= Assigned task =
Once the line containing "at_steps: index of" is found in the records below, return it and each following line exactly, up to and including the line containing "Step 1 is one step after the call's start", and nothing else.

= Data for processing =
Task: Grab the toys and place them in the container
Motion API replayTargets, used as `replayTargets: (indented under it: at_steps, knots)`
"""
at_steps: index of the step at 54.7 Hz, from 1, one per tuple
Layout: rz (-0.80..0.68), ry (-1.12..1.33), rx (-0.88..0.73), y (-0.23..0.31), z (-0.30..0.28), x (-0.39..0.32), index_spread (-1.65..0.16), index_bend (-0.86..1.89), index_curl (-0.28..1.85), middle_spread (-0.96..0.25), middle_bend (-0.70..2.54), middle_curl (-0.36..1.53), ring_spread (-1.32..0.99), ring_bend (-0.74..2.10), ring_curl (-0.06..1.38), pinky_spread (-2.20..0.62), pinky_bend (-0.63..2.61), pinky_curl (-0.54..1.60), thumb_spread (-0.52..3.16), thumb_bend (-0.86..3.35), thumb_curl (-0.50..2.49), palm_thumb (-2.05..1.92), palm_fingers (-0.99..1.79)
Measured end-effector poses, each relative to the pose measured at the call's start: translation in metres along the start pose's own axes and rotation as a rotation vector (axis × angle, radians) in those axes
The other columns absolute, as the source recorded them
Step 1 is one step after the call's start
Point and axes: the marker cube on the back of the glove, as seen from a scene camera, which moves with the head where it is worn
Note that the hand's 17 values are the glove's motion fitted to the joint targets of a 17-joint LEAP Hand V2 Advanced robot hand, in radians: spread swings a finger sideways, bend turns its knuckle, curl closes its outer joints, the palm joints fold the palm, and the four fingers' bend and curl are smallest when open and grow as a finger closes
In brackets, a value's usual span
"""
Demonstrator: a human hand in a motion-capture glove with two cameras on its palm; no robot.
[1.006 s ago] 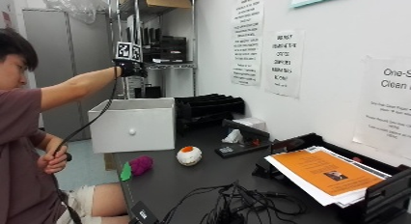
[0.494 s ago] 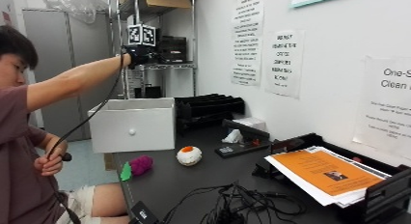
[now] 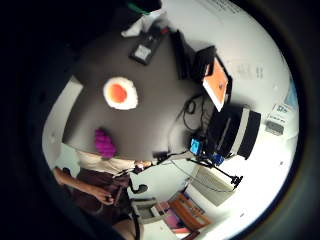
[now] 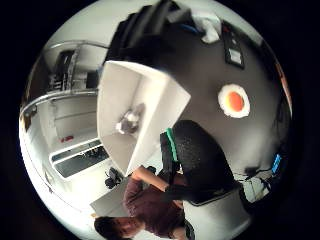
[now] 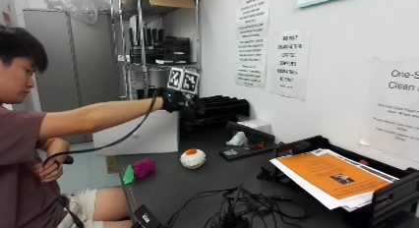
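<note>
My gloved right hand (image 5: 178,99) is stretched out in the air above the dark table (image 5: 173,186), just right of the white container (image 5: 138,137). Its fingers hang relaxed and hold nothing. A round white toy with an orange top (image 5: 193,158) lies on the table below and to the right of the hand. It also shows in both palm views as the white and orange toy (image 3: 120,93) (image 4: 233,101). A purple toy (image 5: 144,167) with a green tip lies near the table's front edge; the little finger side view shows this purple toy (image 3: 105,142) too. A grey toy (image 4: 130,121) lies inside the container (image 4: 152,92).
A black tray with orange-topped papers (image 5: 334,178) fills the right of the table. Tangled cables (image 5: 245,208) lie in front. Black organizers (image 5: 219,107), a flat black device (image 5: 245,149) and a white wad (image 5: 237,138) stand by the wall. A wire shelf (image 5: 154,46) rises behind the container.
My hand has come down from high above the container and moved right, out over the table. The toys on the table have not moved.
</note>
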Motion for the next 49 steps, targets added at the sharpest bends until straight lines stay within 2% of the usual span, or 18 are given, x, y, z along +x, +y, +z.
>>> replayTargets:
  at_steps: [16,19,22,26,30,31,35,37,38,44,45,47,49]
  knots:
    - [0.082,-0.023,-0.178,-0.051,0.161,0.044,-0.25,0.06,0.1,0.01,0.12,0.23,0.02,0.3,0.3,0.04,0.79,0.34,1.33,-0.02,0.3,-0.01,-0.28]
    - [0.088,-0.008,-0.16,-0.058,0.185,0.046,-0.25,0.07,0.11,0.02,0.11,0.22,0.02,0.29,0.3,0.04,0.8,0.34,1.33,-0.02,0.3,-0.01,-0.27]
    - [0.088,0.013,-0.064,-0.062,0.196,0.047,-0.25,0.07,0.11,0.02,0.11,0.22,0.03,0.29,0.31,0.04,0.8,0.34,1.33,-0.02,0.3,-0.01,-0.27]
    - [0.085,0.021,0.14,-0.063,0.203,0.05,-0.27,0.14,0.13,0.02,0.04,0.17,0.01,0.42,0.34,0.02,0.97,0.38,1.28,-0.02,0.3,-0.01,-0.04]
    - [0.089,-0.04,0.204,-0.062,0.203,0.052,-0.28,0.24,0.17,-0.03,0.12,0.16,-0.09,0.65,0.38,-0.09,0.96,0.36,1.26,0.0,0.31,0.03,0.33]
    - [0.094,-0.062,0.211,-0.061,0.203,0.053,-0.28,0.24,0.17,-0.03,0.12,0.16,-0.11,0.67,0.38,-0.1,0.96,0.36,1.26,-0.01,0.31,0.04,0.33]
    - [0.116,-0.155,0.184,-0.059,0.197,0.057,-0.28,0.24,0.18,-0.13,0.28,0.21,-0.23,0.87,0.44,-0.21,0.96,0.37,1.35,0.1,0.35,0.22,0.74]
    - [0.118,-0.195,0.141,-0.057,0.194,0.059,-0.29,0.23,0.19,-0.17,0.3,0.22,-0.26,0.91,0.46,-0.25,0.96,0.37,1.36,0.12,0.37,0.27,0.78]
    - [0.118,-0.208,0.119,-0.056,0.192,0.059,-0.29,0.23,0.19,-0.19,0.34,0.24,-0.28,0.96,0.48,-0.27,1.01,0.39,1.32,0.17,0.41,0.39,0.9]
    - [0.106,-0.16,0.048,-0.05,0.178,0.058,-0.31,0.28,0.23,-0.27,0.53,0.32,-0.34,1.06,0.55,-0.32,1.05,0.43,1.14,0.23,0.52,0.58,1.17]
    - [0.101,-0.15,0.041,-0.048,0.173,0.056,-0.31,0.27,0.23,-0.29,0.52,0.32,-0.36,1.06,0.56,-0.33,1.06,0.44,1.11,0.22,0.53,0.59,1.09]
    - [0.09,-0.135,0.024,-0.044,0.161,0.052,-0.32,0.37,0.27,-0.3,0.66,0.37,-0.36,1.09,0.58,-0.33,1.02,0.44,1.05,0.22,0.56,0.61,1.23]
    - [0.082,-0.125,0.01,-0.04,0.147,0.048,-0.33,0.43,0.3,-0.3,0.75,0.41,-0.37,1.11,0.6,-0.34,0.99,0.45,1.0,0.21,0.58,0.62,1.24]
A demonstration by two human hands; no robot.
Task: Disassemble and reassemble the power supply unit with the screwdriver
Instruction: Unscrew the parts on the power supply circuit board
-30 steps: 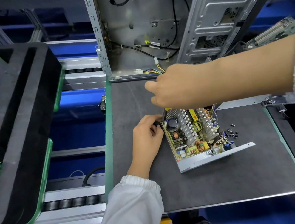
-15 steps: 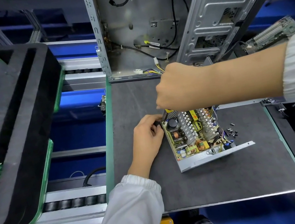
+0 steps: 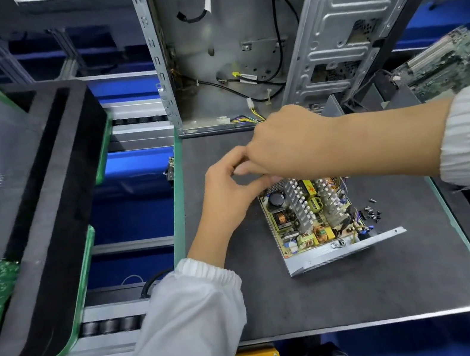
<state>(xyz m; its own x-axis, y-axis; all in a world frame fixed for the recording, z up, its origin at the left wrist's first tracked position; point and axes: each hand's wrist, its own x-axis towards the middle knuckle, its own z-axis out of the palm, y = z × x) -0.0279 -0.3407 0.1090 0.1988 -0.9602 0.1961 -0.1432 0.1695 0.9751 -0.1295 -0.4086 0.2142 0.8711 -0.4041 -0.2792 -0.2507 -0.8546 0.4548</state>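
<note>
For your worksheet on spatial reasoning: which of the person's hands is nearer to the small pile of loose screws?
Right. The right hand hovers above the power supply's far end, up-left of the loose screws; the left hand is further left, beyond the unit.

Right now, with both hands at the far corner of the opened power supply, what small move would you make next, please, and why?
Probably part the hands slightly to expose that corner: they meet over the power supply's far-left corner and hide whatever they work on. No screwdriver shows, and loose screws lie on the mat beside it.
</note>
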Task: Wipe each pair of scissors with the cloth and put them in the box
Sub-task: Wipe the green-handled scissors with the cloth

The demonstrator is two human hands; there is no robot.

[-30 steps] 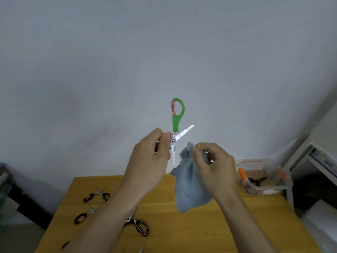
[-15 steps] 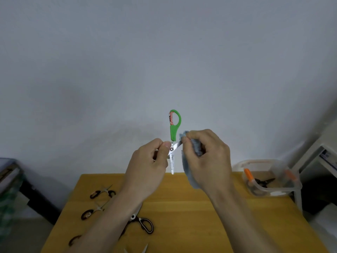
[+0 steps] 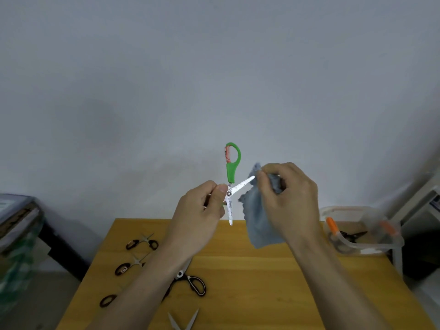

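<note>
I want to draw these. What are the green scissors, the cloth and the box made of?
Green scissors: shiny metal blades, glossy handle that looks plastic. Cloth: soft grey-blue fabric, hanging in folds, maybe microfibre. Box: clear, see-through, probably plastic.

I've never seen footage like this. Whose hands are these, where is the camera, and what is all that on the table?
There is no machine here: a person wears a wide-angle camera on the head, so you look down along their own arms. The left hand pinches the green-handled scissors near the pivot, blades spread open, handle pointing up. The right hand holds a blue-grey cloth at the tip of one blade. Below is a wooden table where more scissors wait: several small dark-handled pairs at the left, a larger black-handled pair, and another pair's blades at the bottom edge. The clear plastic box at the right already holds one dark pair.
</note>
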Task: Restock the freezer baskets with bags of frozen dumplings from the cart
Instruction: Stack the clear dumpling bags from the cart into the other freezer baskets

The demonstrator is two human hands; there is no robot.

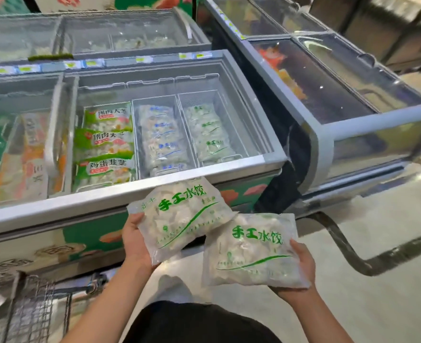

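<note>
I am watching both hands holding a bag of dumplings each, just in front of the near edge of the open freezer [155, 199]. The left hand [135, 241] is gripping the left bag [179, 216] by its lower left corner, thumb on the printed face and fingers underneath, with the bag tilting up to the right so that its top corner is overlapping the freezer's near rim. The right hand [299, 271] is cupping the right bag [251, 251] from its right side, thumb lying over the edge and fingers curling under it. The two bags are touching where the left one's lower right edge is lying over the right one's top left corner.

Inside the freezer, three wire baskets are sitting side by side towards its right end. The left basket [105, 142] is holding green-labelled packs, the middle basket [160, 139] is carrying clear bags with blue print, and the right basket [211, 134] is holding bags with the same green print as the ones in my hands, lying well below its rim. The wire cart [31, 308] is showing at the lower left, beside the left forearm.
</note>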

= Answer =
at_steps: index of the step at 54.7 Hz, from 1, one per tuple
Layout: rz (-0.80..0.68), ry (-1.12..1.33), rx (-0.88..0.73), y (-0.23..0.31), z (-0.30..0.28), x (-0.39..0.32), index_spread (-1.65..0.16), index_bend (-0.86..1.89), index_curl (-0.28..1.85), middle_spread (-0.96..0.25), middle_bend (-0.70..2.54), middle_curl (-0.36..1.53), ring_spread (-1.32..0.99), ring_bend (-0.74..2.10), ring_curl (-0.06..1.38), pinky_spread (-2.20..0.62), pinky_bend (-0.63..2.61), pinky_curl (-0.54..1.60), thumb_spread (-0.52..3.16), thumb_bend (-0.86..3.35), thumb_curl (-0.50..2.49), palm_thumb (-2.05..1.92), palm_fingers (-0.99..1.79)
Measured end-effector poses, each relative to the pose measured at the call's start: translation in metres along the start pose's own axes and rotation as a rotation vector (axis × angle, radians) in those axes
The other columns absolute, as the source recorded them
Step 1 is one step after the call's start

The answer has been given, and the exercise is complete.